While the politics of cutting Social Security are bad, it also doesn’t make much sense as policy. In Washington, the gang who couldn’t see an $8 trillion housing bubble until its collapse sank the economy has now decided that deficit reduction has to be the preeminent goal.

They don’t care that we are still down more than 9 million jobs from our growth trend; deficit reduction must take priority. These whiz kids apparently also don’t care that the cuts that have already been made are slowing growth and costing us jobs.

If we actually did have to reduce the deficit it’s hard to see why Social Security would be at the top of the list. After all, the vast majority of seniors are not doing especially well right now. Our defined benefit pension system is disappearing and 401(k)s have not come close to filling the gap. Retirees and near retirees have lost much of the wealth they had managed to accumulate when the collapse of the housing bubble destroyed much of their home equity.   

From a policy standpoint it would make far more sense to tax Wall Street speculation. Congress’ Joint Tax Committee estimated that a 0.03 percent tax on each trade could raise almost $40 billion a year. Such a tax would also make the financial sector more efficient by eliminating a huge volume of wasteful trading.

It also is bizarre that Social Security would even be considered in the context of the deficit. In law and in practice it is a separate program, financed by its own designated stream of revenue. Cutting benefits as part of a deficit deal means that we will be making cuts to Social Security with zero quid pro quo in the form of increased revenue. That hardly makes sense if the point is to protect the program.

What’s more the cut in fashion in Washington is especially poorly targeted. The idea is to reduce the annual cost-of-living adjustment by 0.3 percentage points annually by using a different inflation index. That translates into a cut in benefits of 3 percent for those who have been retired 10 years, 6 percent after 20 years, and 9 percent after 30 years. The people who have been retired the longest and therefore the poorest will see the largest cuts.

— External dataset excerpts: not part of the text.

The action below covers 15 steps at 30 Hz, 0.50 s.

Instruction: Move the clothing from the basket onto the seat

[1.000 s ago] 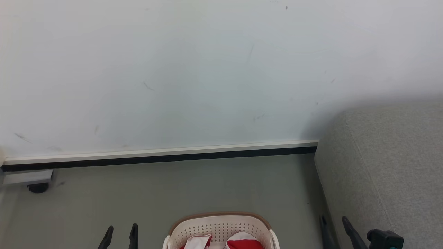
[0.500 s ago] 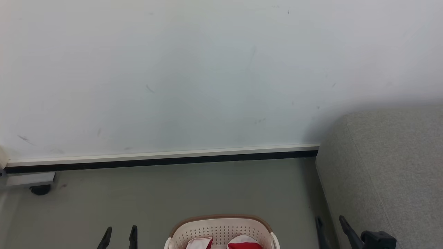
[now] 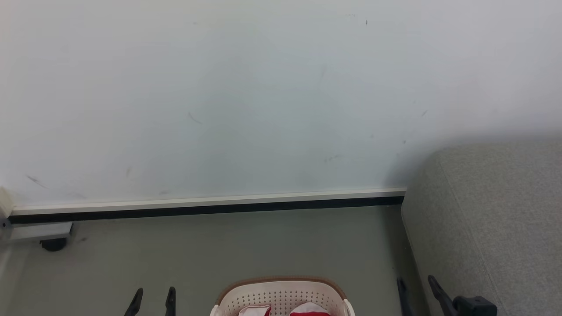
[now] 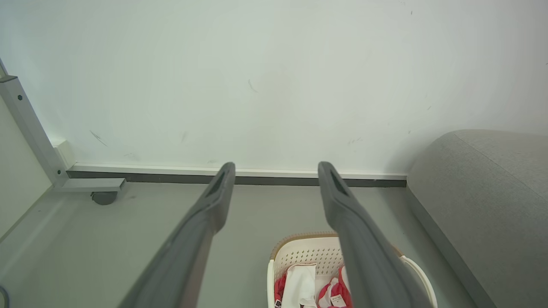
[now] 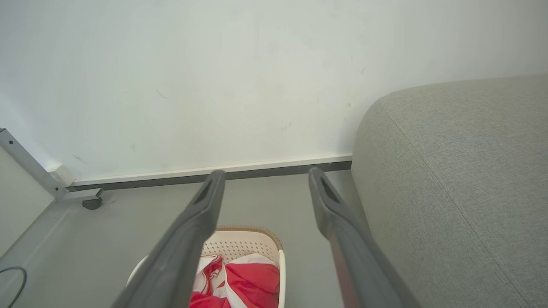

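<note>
The cream basket (image 3: 281,292) with its brown rim sits on the floor at the bottom centre of the head view, and red and white clothing (image 3: 309,310) lies inside it. The left wrist view looks down on the basket (image 4: 308,256) and clothing (image 4: 299,286); the right wrist view has the basket (image 5: 239,244) and clothing (image 5: 252,278) too. The grey sofa (image 3: 491,228) fills the right side. My left gripper (image 3: 153,292) stands open left of the basket, holding nothing. My right gripper (image 3: 415,283) stands open between basket and sofa, also empty.
A white wall with a dark baseboard (image 3: 206,208) runs behind the basket. A metal frame foot with a black caster (image 3: 52,243) sits at the far left by the wall. Grey floor (image 3: 219,254) lies between the basket and the wall.
The head camera has tilted upward, so the basket, grippers and baseboard sit lower in the picture. Neither gripper has changed its opening.
</note>
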Tool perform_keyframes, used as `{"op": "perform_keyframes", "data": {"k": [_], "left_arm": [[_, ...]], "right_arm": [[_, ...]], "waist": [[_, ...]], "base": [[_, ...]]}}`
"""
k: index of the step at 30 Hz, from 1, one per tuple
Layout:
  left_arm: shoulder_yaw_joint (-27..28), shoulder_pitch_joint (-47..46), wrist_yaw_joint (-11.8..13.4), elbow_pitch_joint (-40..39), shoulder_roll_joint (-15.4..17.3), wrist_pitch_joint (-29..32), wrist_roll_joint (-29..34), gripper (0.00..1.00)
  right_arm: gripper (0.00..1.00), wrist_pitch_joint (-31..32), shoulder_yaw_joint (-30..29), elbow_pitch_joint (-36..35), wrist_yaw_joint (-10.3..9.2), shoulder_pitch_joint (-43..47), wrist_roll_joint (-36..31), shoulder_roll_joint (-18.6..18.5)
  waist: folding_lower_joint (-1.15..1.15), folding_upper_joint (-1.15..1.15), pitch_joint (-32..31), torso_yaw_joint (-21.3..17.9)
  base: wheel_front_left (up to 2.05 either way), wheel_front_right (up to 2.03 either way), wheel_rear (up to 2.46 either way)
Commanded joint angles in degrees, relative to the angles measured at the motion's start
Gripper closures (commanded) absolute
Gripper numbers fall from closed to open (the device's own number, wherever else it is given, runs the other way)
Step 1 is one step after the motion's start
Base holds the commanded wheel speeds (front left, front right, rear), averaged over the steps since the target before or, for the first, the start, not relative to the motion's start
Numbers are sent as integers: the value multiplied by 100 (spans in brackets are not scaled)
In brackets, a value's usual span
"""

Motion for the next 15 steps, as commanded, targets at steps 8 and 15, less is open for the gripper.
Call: {"op": "perform_keyframes", "data": {"k": [8, 15], "left_arm": [[40, 0, -25, 87, -14, -36, -40, 0], [-114, -26, -23, 243, -48, -35, -25, 0]], "right_arm": [[0, -6, -22, -39, 4, 58, 21, -18], [0, 41, 90, -111, 4, 14, 8, -17]], "waist": [[0, 0, -11, -20], [0, 0, 103, -230]], "base": [[0, 0, 0], [0, 0, 0]]}}
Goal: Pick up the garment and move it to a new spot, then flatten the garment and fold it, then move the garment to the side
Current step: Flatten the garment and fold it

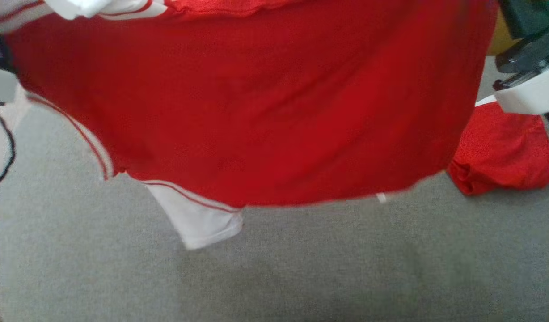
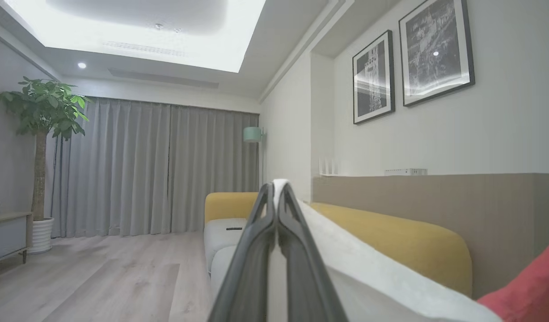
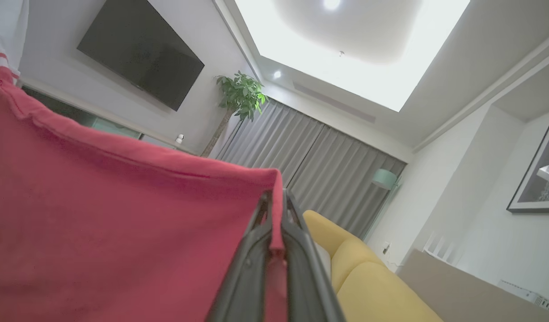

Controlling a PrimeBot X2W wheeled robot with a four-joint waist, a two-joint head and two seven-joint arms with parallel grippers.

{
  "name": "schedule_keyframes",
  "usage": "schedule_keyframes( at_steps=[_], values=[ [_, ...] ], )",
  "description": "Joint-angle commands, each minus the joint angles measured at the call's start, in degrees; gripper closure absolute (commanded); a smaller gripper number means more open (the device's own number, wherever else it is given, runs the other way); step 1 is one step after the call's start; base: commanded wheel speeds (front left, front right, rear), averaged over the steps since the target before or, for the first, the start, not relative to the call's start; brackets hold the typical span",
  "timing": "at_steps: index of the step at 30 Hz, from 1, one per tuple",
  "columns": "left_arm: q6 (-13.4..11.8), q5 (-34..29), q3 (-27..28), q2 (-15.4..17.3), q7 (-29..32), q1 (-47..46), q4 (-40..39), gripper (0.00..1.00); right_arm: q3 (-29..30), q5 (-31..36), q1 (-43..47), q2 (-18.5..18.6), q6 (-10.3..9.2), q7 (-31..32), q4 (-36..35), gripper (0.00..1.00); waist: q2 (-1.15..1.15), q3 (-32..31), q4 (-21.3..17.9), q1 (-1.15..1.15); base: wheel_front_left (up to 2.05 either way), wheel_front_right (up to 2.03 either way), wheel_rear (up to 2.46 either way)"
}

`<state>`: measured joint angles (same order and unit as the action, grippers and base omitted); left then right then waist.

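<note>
garment (image 1: 256,112) held up, left gripper (image 2: 276,190) & right gripper (image 3: 274,199) fingers clamped on its edge; pickup done, placing, flattening, folding, side move to go.

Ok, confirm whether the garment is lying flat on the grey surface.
No, the garment hangs spread in the air, its white sleeve dangling above the grey surface.

Grey floor-length curtains (image 2: 154,170) cover the far wall, above a pale wood-plank floor (image 2: 100,277). A tall potted green plant (image 2: 42,112) stands beside them. A mustard-yellow sofa (image 2: 390,241) sits below two black-framed monochrome prints (image 2: 413,67). A bright recessed ceiling panel (image 2: 158,27) lights the room, and a black flat television (image 3: 140,71) hangs on a wall.
</note>
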<state>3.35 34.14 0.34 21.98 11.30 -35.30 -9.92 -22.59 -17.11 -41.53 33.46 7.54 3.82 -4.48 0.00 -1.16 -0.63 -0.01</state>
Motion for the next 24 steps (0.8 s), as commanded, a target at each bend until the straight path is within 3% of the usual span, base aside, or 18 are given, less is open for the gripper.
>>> schedule_keyframes(
  at_steps=[1,7,12,15,19,24],
  values=[
    [-0.4,0.3,2.5,3.4,1.1,-2.0,-2.5,1.00,1.0,-0.2,0.3,0.9,-0.05,1.1,-2.5,1.00,0.00,0.6,0.1,0.01,0.00,0.00,0.00],
    [-0.8,0.7,3.1,6.1,4.8,-2.1,-3.9,1.00,4.6,0.9,1.0,0.9,-0.05,6.7,-6.5,1.00,0.00,5.5,0.3,0.01,0.00,0.00,0.00],
    [0.9,0.2,0.5,7.2,5.4,-8.1,2.5,1.00,2.0,0.3,-4.6,0.9,-0.05,8.2,-2.9,1.00,0.00,12.8,0.3,0.01,0.00,0.00,0.00],
    [2.1,-1.4,-2.1,7.8,4.0,-15.5,9.0,1.00,-3.0,0.6,-12.8,1.5,-0.05,7.5,3.4,1.00,0.00,18.0,0.0,0.01,0.00,0.00,0.00],
    [3.1,-3.6,-5.3,7.2,-0.2,-28.7,21.3,1.00,-8.8,1.0,-27.2,-0.1,-0.05,4.4,17.0,1.00,0.00,23.4,0.1,0.01,0.00,0.00,0.00],
    [3.5,-7.1,-7.2,5.2,-10.0,-45.4,36.3,1.00,-11.0,5.2,-44.3,-3.8,-0.05,-4.8,34.2,1.00,0.00,26.6,1.3,0.01,0.00,0.00,0.00]
  ],
)
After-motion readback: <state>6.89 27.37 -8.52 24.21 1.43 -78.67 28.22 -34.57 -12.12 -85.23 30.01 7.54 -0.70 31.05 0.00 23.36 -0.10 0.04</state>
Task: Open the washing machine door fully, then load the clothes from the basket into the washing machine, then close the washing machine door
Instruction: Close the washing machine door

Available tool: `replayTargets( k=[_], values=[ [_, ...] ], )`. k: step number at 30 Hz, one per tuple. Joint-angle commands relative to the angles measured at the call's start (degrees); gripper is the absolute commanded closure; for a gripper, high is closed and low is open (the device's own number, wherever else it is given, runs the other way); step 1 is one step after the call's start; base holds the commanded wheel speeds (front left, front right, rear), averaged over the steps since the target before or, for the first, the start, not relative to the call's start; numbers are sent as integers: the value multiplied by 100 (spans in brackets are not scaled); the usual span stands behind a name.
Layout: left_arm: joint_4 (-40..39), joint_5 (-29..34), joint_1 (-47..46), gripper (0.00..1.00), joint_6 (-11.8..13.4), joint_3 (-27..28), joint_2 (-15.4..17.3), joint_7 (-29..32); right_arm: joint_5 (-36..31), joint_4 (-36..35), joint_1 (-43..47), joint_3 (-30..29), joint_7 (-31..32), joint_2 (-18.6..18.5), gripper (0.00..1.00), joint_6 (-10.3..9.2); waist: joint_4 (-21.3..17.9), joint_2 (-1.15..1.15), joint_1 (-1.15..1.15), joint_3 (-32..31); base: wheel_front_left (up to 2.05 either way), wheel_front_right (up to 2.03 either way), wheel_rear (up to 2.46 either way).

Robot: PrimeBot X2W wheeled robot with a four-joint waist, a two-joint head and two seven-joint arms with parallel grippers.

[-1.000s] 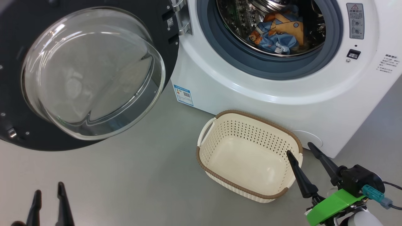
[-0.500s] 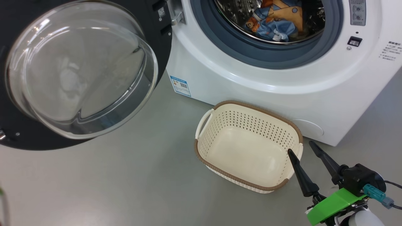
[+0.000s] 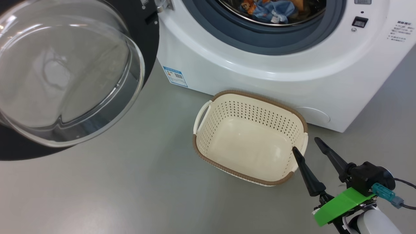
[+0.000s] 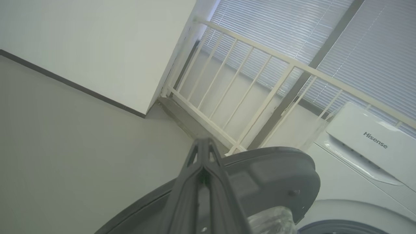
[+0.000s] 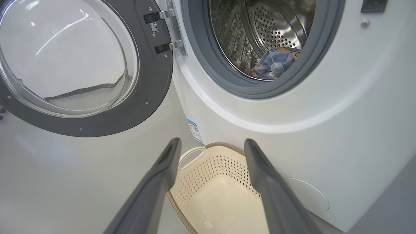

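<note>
The left hand (image 4: pixel 203 148) is shut, its two fingers pressed flat together with nothing between them. It sits close by the black outer face of the washing machine door (image 4: pixel 273 175); contact cannot be told. The right hand (image 3: pixel 305 144) is spread wide and empty, one fingertip over the right end of the basket (image 3: pixel 253 112). The basket stands empty on the floor (image 3: pixel 130 188), just beside the front of the washing machine (image 3: pixel 260 65) and below its drum opening. The clothes (image 3: pixel 266 8) lie inside the drum. The door is swung wide open to the left, with its glass bowl (image 3: pixel 65 74) facing out.
</note>
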Motion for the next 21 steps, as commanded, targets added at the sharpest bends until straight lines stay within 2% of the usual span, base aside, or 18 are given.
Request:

And remember those pledges not to cut benefits for those currently retired? Oh right, no one meant that to be taken seriously.

The benefit cutters argument is another nice piece of D.C. humor. The argument is that the current index overstates inflation. However, there is an experimental index produced by the Bureau of Labor Statistics that shows the current index actually understates inflation for seniors.

That is just an experimental index but if the concern really is accuracy then the obvious answer would be to construct a full index to examine the cost of living of the elderly. But that suggestion just draws contempt from the Social Security cutters.

In order to avoid feeling too badly about their plan to cut Social Security, many of the cutters want to protect some programs for low-income people. For example, Supplemental Security Income (SSI) a program for the disabled and low-income seniors will be protected. The word is that SSI will continue to be indexed to the current inflation index.

If we believe the claim that the chained CPI is the more accurate measure of inflation, this is a proposal to increase SSI benefits each year by an amount that is 0.3 percentage points more than annual rate of inflation. That may make sense to inside Washington types, but anywhere else this is loon tune stuff. If SSI benefits are too low (they are), then raise them. What possible logic can there be to have benefits rise each year by a bit more than the actual rate of inflation? 

The bottom line is that President Obama and many leading Democrats are prepared to give seniors a larger hit to their income than they gave to the over $250,000 crowd. And the whole reason it is necessary is that the Wall Street types who wrecked the economy say so. Is everybody happy?


Dean Baker is a macroeconomist and co-director of the Center for Economic and Policy Research in Washington, DC. He previously worked as a senior economist at the Economic Policy Institute and an assistant professor at Bucknell University.